At its heart, Cosmic Timing Theory is the belief that events in our lives, be it births, meetings, partings and deaths, do not happen randomly, nor do they occur according to a cold, mechanical clock. Instead, whether we know it or not, they align with larger, interconnected rhythms of the universe: i.e. planetary movements, solar cycles, energetic shifts and even the gravitational whispers of distant stars.
In a nutshell, proponents argue that everything unfolds at its right moment, not necessarily our preferred one.
For those like me crafting a eulogy, professionally or otherwise, this theory offers a powerful narrative tool. When my clients stand before a congregation or you sit alone at a keyboard following the death of a loved one, you are not merely chronicling dates. You are honouring the belief that a person’s entire life, including their final breath, was a thread woven into a vast, cosmic tapestry.
I often remind clients that a eulogy is not an obituary. It is a story, and every great story has its own timing, cosmic or otherwise.

What Is Cosmic Timing Theory? The Core Definition
Let’s strip away the crystals and astrological charts for a moment. In basic terms, Cosmic Timing Theory (CTT) posits that the universe operates on multiple concurrent timelines: there's linear time (like the ticking of a wristwatch), biological time (ageing and decay), and something called cosmic time, a non-linear, synchronicity-driven flow where events are attracted to each other like planets in orbit.
In practical terms, CTT suggests that:
Nothing is an accident - Coincidences are often “synchronicities”; meaningful coincidences that reveal an underlying pattern.
There are seasons for action - Just as farmers plant according to lunar phases, humans have windows of opportunity for grief, healing, love and even death.
Death is a transition point - It is not an interruption of cosmic order but a fulfilment of it. The person's soul or energy simply shifts frequency, leaving the physical form behind at a predetermined “exit point”.
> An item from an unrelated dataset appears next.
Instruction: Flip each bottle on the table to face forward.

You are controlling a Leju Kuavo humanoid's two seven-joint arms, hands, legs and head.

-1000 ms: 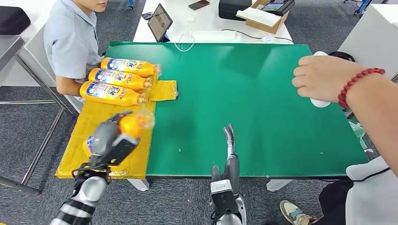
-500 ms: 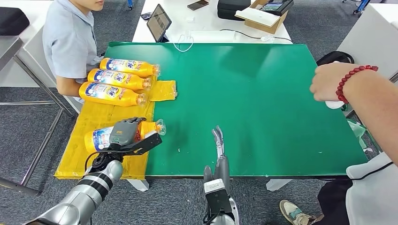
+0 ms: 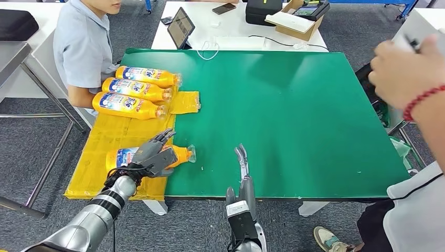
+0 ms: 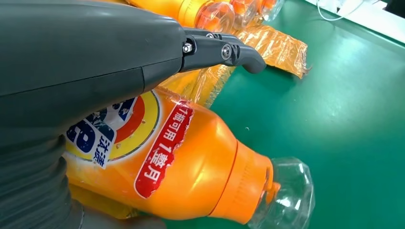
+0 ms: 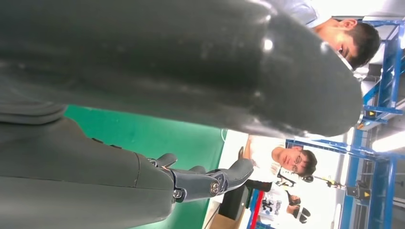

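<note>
The left hand (image 3: 152,152) now lays the bottle (image 3: 173,155) flat on the tabletop (image 3: 294,115), fingers spreading; the right hand (image 3: 242,163) is open.

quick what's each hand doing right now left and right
Left hand: rests on the lying orange plastic detergent bottle; a closed grip cannot be told.
Right hand: open, fingers extended, holding nothing.

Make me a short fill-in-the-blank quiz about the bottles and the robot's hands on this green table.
1. The left hand rests on an orange bottle lying on the ____ sheet.
2. Beyond it, ____ more bottles lie side by side.
3. The bottle's label faces ____.
4. The right hand holds ____ above the green table.

Missing words: yellow; three; up; nothing
</note>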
This theory borrows from a few beliefs, namely Hermeticism (“as above, so below”), Stoic philosophy (amor fati or the love of one’s fate), and modern quantum physics (the idea that observation affects outcome, and that entanglement connects all matter). It is not a religion, but a lens, and it is gaining traction among those who find pure randomness unbearable and pure religious dogma too rigid.
How and Why People Think About It
If you're thinking, why would a grieving daughter or a dying grandfather turn to cosmic timing? Often it's because the alternative - chaos - is terrifying. If death is truly random, then no amount of love, vigilance, or medical intervention could have prevented it. That thought can spiral into guilt. CTT offers a release valve of sorts, as it was meant to happen now.
In researching this blog, I read about the story of a woman called Anna, who lost her mother on the morning of a total solar eclipse. For months, she seemingly was haunted by the timing. “Why would she leave on a day when the world literally went dark?” Over time, Anna came to see the eclipse as a cosmic mirror: a moment of alignment, hidden light and the promise of re-emergence.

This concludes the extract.